*Aim of the task*
Look through the data below and, wherever a line carries the word "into", please copy that line.

▬▬▬▬▬▬▬▬▬▬

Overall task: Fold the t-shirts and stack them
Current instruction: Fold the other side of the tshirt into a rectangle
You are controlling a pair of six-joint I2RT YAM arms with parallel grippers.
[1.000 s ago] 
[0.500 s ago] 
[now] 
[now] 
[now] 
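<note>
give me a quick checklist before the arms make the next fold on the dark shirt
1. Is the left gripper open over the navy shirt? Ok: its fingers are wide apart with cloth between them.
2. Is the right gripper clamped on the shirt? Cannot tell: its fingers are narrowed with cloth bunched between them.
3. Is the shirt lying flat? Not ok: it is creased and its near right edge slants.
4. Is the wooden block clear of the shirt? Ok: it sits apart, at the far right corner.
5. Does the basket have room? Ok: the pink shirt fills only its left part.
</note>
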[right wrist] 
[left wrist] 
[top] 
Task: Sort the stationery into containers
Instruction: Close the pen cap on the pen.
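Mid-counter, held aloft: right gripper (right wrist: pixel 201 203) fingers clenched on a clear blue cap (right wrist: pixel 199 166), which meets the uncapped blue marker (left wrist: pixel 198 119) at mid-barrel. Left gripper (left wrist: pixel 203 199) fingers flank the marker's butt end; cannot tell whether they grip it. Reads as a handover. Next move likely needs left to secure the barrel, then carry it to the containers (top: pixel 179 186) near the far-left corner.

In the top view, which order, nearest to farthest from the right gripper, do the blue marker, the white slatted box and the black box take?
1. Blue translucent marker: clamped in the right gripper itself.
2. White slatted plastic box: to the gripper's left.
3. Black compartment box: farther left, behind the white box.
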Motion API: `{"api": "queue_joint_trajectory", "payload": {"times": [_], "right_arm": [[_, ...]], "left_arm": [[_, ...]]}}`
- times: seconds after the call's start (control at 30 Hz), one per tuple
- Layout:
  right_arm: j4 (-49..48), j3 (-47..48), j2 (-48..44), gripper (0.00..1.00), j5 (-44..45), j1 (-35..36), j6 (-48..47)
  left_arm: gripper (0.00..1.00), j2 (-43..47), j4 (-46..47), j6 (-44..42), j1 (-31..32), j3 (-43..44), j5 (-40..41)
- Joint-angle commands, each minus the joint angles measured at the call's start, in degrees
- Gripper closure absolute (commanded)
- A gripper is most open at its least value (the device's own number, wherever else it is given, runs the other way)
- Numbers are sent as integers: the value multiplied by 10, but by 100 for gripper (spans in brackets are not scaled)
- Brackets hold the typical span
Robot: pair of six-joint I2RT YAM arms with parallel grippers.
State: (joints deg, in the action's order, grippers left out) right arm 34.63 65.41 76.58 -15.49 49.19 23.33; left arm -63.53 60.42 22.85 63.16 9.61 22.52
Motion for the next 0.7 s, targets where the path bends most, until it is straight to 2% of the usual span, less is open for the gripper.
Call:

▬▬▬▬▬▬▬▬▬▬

*Solution to this task*
Current instruction: Fold the other side of the tshirt into a rectangle
Task: Sort the stationery into containers

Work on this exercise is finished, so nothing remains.